Step 3: Get the Storage Account Connection String

  • Navigate to: Azure Portal -> Storage Accounts -> select the required Storage Account -> Shared Access Signature (under Security + Networking).

  • Configure the following minimum selections before generating:

    Setting Required Value
    Allowed Services Blob, File
    Allowed Resource Types Container, Object
    Allowed Permissions Read, List
    Allowed Blob Index Permissions Read/Write
    Start and Expiry Date/Time Set as required

  • Click Generate SAS and connection string and copy the Storage Account Connection String.

    Note: The Storage Account Connection String is generated only once. Store it in a safe location for future reference.

The Container Name, Storage Account Connection String, and Expiry Date are to be configured in Scope Setup: Step 1 for initiating the Azure VNet Flow Logs ingestion.

Scope Setup

Step 1: Azure Virtual Network Flow Logs Cloud Source Registration in the Scope Application

Once the credentials are obtained, they must be configured in the Scope application to establish the connection and enable data ingestion from Azure Virtual Network Flow Logs.

In the Scope application, to register an Azure Virtual Network Flow Logs cloud source, navigate to the cloud source registration page –

  • Log into the Scope application

  • Select the required Organization from the Organization dropdown

  • Navigate to the side menu -> Administration

  • Navigate to the Cloud sources tab

  • Click on the +Add Source button

  • In the Add Source pop-up, provide the parameters below.

    • Source: Select the Azure Virtual Network Flow Logs source from the Source dropdown.

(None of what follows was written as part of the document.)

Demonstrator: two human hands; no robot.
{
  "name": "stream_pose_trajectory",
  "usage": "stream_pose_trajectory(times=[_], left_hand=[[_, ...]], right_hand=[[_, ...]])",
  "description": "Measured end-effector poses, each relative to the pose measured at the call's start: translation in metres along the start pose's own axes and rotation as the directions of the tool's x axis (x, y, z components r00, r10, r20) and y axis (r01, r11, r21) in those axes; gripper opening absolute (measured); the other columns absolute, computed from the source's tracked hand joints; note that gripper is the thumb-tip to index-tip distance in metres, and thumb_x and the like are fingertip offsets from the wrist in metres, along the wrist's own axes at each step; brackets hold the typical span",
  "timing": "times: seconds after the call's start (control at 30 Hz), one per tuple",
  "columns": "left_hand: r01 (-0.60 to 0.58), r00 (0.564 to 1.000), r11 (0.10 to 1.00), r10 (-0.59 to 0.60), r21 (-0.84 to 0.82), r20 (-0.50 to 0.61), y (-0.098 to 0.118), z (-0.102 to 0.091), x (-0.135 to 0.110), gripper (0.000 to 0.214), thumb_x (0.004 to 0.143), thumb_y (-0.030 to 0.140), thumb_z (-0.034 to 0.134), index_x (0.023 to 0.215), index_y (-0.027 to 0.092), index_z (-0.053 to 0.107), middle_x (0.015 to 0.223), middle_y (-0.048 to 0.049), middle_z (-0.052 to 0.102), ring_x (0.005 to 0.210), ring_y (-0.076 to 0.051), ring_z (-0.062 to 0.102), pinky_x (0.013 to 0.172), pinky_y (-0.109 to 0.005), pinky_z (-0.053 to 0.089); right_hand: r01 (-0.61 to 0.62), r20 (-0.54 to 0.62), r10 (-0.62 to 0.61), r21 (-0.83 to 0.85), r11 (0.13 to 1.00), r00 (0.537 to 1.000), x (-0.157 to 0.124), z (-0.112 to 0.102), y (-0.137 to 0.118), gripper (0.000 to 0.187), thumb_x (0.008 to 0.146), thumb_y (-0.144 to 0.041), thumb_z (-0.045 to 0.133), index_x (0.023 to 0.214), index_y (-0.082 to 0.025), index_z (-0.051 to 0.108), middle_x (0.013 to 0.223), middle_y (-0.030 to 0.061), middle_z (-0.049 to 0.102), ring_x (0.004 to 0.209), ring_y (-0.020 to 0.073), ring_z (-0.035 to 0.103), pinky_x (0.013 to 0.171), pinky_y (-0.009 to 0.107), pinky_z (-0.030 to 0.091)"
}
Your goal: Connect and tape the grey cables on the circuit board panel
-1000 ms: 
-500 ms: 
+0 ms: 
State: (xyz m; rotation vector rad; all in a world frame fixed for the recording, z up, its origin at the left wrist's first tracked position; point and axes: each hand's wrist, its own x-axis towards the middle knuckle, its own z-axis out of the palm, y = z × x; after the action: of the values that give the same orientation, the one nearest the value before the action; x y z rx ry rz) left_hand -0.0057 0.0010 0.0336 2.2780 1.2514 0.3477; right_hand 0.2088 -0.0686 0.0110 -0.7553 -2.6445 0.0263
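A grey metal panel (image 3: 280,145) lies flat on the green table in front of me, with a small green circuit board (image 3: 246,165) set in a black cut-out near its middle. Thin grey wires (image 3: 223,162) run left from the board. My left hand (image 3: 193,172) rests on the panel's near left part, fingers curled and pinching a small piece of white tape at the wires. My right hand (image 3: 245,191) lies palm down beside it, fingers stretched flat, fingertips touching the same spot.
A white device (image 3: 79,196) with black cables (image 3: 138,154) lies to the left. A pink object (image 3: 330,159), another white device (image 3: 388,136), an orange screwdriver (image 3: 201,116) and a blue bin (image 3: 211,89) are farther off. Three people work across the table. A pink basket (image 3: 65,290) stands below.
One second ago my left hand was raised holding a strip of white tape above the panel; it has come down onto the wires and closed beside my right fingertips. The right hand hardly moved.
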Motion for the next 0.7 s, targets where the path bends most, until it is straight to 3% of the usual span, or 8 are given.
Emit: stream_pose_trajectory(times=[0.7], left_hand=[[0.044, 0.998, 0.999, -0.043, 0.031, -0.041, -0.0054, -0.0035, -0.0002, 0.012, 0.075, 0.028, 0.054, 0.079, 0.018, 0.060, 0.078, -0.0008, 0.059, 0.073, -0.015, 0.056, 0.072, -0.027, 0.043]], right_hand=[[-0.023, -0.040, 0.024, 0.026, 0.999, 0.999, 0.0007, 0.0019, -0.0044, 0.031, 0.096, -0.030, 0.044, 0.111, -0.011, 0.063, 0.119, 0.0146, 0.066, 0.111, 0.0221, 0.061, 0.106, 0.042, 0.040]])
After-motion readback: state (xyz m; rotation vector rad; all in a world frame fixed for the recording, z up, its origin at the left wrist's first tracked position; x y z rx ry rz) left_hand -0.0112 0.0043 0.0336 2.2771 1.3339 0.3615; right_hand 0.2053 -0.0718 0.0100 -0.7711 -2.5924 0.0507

    • Site: The user defined name for the Azure Virtual Network Flow Logs cloud source.

    • Container Name: Container name obtained in Step 2.

    • Storage Connection String: The Storage Account Connection String from Step 3, which includes authorization information for accessing data from the Azure Storage account.

    • Storage Connection String Expiry Date: Expiry date of the Storage Connection String from Step 3.

    • Polling Interval: The polling interval for making periodic API calls to the Azure Virtual Network Flow Logs. The user can select the time interval from the dropdown.

    • Contact Email: The email address of the person who registers the Azure Virtual Network Flow Logs cloud source in Scope.

Once the required connection parameters are entered, the Azure Virtual Network Flow Logs cloud source registration is complete in Scope and is ready for ingestion of Azure Virtual Network Flow logs.